Le coureur de 22 ans était donc accompagné par son collègue Tom Portsmouth, Pietro Mattio et Tim Rex (Visma Lease a Bike) ainsi que Matisse Julien (CIC U Nantes), Maximilien Juillard (Van Rysel-Roubaix) et Timon Loderer (MyVelo). Plus loin, les deux derniers nommés ont lâché prise. À 65 bornes de l’arrivée, les cinq fuyards ont compté au maximum 2’45''. “Dans la grande descente, l’écart a fondu super vite. On s’est tous fait reprendre. C’est clair que les costauds voulaient tout verrouiller à l’entame des 40 derniers kilomètres“. Il n’est tout de même pas reparti bredouille, de même que son acolyte britannique. “On s’est partagé les rôles. Il a disputé les sprints et moi les GPM. Du coup, on ramène deux maillots, c’est une belle journée. Tom était déjà sur le podium vendredi (lire ici). C’était important pour nous d’être visibles comme on n’est pas loin de la maison-mère de Philippe Wagner à Breuches“.
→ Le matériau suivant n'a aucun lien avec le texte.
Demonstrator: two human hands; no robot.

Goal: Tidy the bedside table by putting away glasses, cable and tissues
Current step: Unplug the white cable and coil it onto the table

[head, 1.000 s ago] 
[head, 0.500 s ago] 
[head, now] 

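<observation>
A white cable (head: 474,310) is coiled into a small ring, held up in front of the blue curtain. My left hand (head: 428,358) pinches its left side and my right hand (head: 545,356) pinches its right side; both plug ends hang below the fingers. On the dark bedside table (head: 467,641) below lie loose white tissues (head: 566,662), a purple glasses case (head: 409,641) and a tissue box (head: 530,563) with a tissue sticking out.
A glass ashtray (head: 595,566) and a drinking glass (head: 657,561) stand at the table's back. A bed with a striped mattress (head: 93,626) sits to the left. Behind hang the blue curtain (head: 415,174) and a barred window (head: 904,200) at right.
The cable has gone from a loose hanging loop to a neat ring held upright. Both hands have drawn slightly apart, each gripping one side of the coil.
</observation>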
« RÉGLER ÇA POUR ME CONCENTRER PLEINEMENT SUR LA PERFORMANCE »
L’ancien sociétaire du CC Étupes s’adapte petit à petit au milieu professionnel. “Le monde pro, c’est autre chose. Je commence à m’y faire et à comprendre le fonctionnement, mais je ne m’inquiète pas“. À la Route Adélie de Vitré, il a terminé dans le Top 15 et proche du Top 20 à Paris-Camembert (voir sa fiche DirectVelo). “J’étais un peu déçu, je sais que j’ai les jambes pour mieux faire. Ce sont des sprints à ma portée. C’est surtout une question de placement et de vision de course. Il faut que je prenne confiance. À Adélie, j’étais dans la roue de Jenthe Biermans, mais il a décroché dans le dernier virage et j’ai perdu beaucoup de places. À Camembert, je me suis fait enfermer“.
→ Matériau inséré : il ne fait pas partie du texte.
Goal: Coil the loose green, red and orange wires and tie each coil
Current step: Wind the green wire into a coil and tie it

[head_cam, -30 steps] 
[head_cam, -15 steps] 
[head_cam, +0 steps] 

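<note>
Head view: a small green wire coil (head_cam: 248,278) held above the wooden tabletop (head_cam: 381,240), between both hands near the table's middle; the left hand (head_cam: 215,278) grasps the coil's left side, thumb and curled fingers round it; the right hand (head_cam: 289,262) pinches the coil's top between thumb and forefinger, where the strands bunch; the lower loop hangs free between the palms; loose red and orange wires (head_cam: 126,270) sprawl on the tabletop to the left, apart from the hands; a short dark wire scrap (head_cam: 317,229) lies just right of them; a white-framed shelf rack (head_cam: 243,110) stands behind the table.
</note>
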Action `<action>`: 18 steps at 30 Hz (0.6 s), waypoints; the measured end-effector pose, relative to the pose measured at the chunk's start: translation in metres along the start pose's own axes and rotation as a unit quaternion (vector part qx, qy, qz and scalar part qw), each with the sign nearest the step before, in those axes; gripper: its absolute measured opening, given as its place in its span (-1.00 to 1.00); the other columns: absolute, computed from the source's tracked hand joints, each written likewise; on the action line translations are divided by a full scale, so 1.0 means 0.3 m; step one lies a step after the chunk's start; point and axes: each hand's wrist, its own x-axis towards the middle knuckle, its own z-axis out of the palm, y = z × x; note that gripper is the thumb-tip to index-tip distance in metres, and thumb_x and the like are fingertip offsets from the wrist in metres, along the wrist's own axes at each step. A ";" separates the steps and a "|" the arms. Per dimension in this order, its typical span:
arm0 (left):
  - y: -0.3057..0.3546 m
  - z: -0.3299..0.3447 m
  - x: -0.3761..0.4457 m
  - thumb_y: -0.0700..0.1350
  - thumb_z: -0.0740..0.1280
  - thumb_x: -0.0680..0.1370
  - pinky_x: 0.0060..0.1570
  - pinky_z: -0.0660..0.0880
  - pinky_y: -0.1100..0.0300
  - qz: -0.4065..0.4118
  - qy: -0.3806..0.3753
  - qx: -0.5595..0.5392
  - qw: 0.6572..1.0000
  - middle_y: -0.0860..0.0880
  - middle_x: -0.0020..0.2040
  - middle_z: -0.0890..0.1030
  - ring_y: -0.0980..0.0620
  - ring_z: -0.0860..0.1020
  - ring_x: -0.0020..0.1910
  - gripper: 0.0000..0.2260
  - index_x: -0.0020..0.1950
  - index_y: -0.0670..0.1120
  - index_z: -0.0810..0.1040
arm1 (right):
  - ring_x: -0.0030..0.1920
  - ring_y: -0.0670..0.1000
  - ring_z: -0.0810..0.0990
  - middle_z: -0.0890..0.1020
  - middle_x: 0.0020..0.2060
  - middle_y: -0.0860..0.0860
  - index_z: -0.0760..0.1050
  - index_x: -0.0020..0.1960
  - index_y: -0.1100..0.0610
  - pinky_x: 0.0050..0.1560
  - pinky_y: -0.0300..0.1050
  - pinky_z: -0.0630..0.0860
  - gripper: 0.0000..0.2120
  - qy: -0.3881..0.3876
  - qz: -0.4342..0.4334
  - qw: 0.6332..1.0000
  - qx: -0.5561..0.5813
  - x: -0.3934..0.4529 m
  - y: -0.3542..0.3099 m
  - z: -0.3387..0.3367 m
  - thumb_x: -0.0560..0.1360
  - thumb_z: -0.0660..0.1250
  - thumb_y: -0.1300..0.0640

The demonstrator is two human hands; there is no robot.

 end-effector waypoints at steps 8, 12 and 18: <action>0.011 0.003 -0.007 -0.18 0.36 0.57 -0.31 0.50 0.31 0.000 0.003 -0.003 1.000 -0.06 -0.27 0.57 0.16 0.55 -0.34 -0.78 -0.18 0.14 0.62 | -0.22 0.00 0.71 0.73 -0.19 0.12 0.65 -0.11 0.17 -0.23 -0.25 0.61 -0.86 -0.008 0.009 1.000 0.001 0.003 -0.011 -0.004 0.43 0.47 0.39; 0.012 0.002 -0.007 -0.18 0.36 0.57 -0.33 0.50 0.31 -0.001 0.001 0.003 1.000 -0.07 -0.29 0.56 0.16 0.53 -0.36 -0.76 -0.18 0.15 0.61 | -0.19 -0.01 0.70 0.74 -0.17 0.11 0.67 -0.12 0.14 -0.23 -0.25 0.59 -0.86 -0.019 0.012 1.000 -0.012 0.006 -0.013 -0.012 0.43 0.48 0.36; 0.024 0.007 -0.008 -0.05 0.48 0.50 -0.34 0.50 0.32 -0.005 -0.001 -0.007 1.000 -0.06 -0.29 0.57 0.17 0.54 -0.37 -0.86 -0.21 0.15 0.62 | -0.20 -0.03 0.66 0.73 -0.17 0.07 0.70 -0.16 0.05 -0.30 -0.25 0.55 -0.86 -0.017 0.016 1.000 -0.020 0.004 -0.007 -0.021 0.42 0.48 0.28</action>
En parallèle, Henri-François Haquin doit actuellement composer avec quelques soucis physiques. “J’ai des douleurs au périnée et aux pieds. Ce sont des problèmes que je n’avais jamais eus avant, parce que je n’ai jamais autant roulé. Du coup, ça crée de petites blessures. Je ne suis pas encore 100 % à l’aise sur le vélo, je dois régler ça pour me concentrer pleinement sur la performance“. Pour cet exercice 2025, son leitmotiv est l’apprentissage. “Il faut s’habituer au niveau, aux courses, aux équipes et à cette nouvelle manière de courir. À part des exceptions, tout le monde passe par là. Je prends encore la température, mais je sens que ça vient. Le rôle d’équipier me plaît aussi“. Et pourquoi pas lever les bras lorsqu’il sera en pleine possession de ses moyens. “C’est l’objectif. Les manches de Coupe de France me plaisent, c’est plus décomplexé, ça ne se regarde pas trop".